--- Extracted records ---

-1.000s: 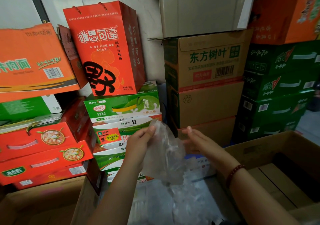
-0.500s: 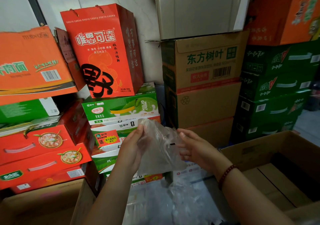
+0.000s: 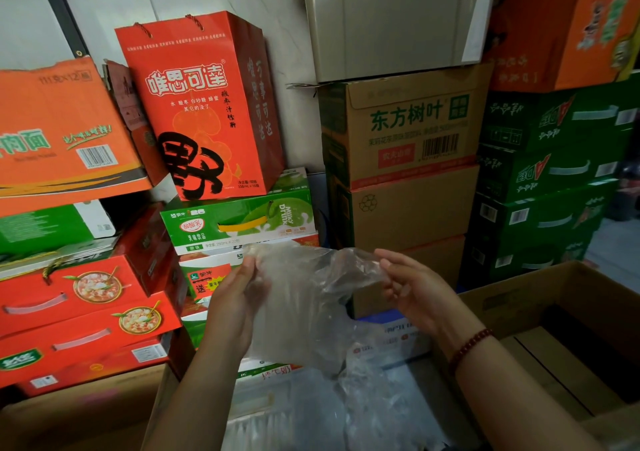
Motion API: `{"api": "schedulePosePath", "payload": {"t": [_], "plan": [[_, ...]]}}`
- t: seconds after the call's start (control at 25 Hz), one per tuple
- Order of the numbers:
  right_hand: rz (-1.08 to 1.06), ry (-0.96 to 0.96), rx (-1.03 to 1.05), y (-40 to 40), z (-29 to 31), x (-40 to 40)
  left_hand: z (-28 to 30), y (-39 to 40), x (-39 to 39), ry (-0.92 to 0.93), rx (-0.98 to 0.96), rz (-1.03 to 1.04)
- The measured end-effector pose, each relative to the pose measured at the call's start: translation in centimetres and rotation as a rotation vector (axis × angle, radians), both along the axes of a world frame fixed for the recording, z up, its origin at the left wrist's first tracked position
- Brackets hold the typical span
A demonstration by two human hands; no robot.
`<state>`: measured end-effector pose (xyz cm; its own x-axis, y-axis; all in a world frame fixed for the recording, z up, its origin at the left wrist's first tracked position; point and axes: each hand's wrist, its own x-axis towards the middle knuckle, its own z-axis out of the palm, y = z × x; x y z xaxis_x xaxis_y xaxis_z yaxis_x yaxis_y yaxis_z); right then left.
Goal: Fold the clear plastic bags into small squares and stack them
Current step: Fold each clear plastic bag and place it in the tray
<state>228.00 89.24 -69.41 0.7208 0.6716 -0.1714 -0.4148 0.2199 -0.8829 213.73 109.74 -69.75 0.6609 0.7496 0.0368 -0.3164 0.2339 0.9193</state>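
While the open cardboard box (image 3: pixel 568 315) at the right shows only bare flaps inside, more crumpled clear plastic (image 3: pixel 374 405) lies heaped low between the arms. Held up in front of stacked drink cartons (image 3: pixel 239 222), the clear plastic bag (image 3: pixel 304 298) stretches between both hands: the left hand (image 3: pixel 235 298) pinches its left top corner, the right hand (image 3: pixel 412 287) pinches its right edge. Compared with half a second earlier, the hands are farther apart and the bag is spread wider.
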Motion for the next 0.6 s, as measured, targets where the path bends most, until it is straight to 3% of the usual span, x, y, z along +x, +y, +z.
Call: {"api": "schedulePosePath", "payload": {"t": [0.16, 0.24, 0.44, 0.6], "plan": [[-0.096, -0.175, -0.166, -0.71, -0.1, 0.68, 0.06, 0.23, -0.5, 0.041, -0.024, 0.168], [-0.131, -0.166, -0.15, -0.75, -0.06, 0.59, -0.03, 0.31, -0.59, 0.063, -0.005, 0.23], [-0.122, -0.322, -0.282, -0.83, 0.23, 0.15, -0.37, 0.15, -0.62, 0.156, 0.204, 0.418], [-0.089, -0.416, -0.391, -0.74, 0.53, -0.2, -0.26, 0.21, -0.53, 0.184, 0.217, 0.43]]}}
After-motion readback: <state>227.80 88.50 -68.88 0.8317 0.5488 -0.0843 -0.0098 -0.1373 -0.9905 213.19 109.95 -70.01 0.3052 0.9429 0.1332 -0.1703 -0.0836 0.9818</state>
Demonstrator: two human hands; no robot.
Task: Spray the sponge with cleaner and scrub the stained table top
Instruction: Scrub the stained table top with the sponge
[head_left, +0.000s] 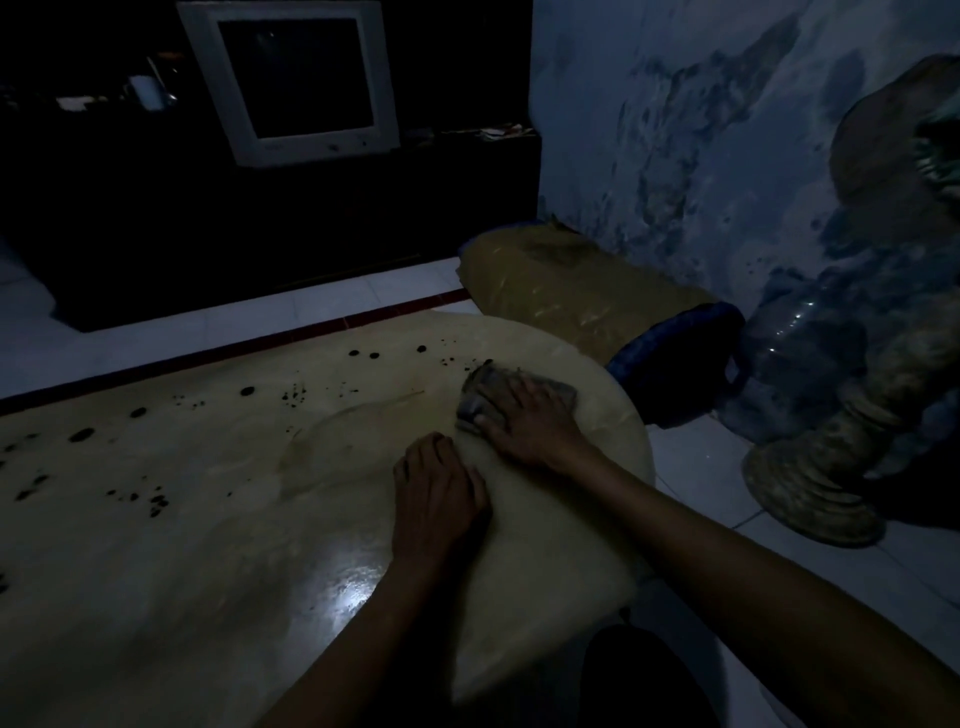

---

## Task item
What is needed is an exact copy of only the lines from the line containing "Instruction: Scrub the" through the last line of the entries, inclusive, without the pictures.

## Task solution
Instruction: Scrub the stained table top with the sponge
[head_left, +0.000s] 

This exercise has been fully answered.